C'est après son décès que nous sommes partis à Bordeaux, puis que papa a d'abord transféré le siège social à Paris. Maman disait que pour nos études, Bordeaux, ce serait quand même plus facile qu'Aubenas où nous habitions à l'époque. Mon frère était au collège, moi encore en primaire et ma sœur allait commencer son CP. Sur le coup, ça avait été un peu difficile pour elle, mais elle s'est acclimatée bien plus vite que moi à Bordeaux. Quant à mon frère, il était ravi car il intégrait un collège neuf et bien plus "chouette" que celui d'Aubenas. J'étais vraiment la seule à traîner des pieds pour rejoindre les rives de la Garonne. Pas étonnant que j'aie toujours été un peu "à part", que des trois enfants Noury, je sois celle qui ait à la fois suivi les traces du père et du grand-père tout en montrant sa différence.

Et ce qui commence à me trotter dans la tête n'est pas le moindre des chemins de traverse que je pourrais emprunter.

Je ne m'attarde pas à Ucel et file à Labégude. Il me faut repasser par Vals, car l'usine n'est pas sur la même rive, tout en étant relativement proche à vol d'oiseau. Là, la sécurité est renforcée, avec un code que le gardien et moi-même changeons d'un commun accord une fois par mois. Il m'a aussi fait placer des caméras de surveillance, car dans l'usine demeurent des machines, toute une chaîne de production. J'ignore si c'est encore en état de fonctionner, ce qui est récupérable ou non. Il me faudra lancer une étude aussi sur ce point. Mais l'usine est suffisamment grande, je le sais, pour y fabriquer les emballages de nos produits. Du moins, tous ceux qui sont en carton. Pour les bouteilles, tubes, boîtes en plastique, cela pourra rester dans un premier temps en Turquie. Certes, nous avons développé nos marchés, notre production est plus importante que lorsque mon père avait fermé l'usine, mais je pense qu'en organisant bien les choses, cela serait possible. Autrefois, c'étaient tous les emballages, cartons et plastiques, qui étaient fabriqués ici.

Je me promène un moment dans l'atelier.
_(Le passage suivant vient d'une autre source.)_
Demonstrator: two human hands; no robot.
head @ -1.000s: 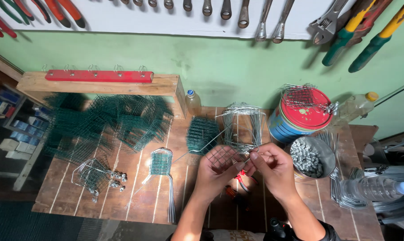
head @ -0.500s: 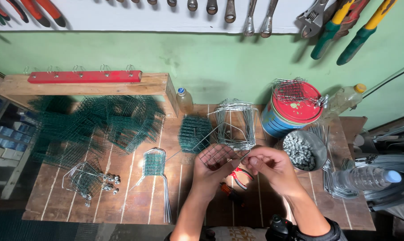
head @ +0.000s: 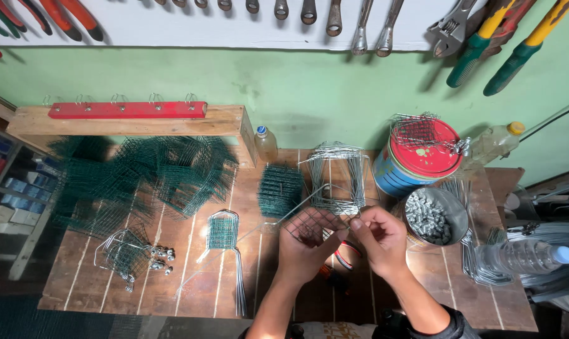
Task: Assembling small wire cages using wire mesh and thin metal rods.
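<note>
While the left hand (head: 304, 248) grips a small wire mesh panel (head: 309, 226) raised above the wooden bench (head: 190, 282) for steadiness, the right hand (head: 380, 235) pinches its upper edge, seemingly working the wire.

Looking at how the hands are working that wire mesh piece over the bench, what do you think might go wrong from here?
1. The left hand and right hand are bare on the small wire mesh piece; its cut ends could prick the fingers.
2. The long wire sticking out toward the green mesh stack might snag it.
3. The metal bowl of small parts sits close by the right hand; a wide swing may tip it.
</note>
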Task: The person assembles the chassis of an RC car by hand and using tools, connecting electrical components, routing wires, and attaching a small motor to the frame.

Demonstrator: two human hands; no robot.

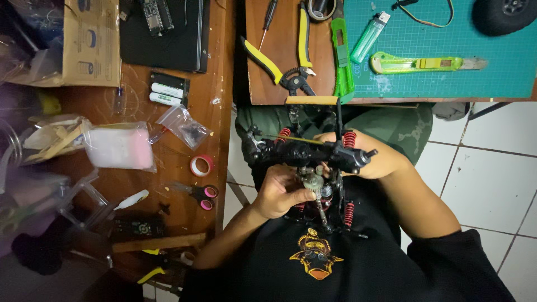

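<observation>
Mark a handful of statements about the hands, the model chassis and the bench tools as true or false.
1. Both hands are on the chassis. True: the left hand and the right hand both grip it.
2. The chassis rests on the green mat. False: it is held over the lap, below the bench edge.
3. The springs on the chassis are red. True.
4. The cutter is in the right hand. False: it lies on the mat.
5. The pliers have yellow handles. True.
</observation>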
Je ne suis pas capable d'évaluer l'état des machines, mais ce qui m'intéresse, ce sont les lieux eux-mêmes. Les murs sont sains ; à première vue, la charpente tient toujours. A côté de l'atelier principal, il y a deux grands entrepôts : l'un où l'on stockait la matière première, l'autre la production avant expédition. Une petite partie était destinée à l'usine d'Ucel, pour les crèmes, l'autre pour l'usine de Libourne, celle où toute la production a été regroupée après la fermeture d'Ucel. Celle qui continue à fabriquer tous nos produits, y compris ceux à destination de l'étranger. C'est une grosse usine et je m'y rends tous les deux mois environ. Je projette d'ailleurs d'y passer en juin. J'irai voir mes parents au cours d'un week-end, puis l'usine.
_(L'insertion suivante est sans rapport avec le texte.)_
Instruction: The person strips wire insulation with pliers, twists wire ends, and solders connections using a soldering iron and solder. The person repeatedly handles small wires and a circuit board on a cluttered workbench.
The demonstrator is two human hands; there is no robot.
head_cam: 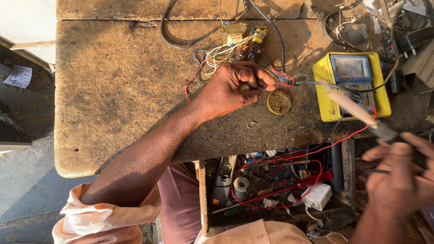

Je jette un œil à ma montre, il est temps que je reparte et que je m'arrête en chemin à Vals pour les courses. Mais en refermant la grille de la cour derrière moi, je sais déjà une chose : il faut que je lance une étude sur la faisabilité de mon projet. Sans données, cela restera une belle idée.

Et je voudrais que ce soit plus qu'une belle idée.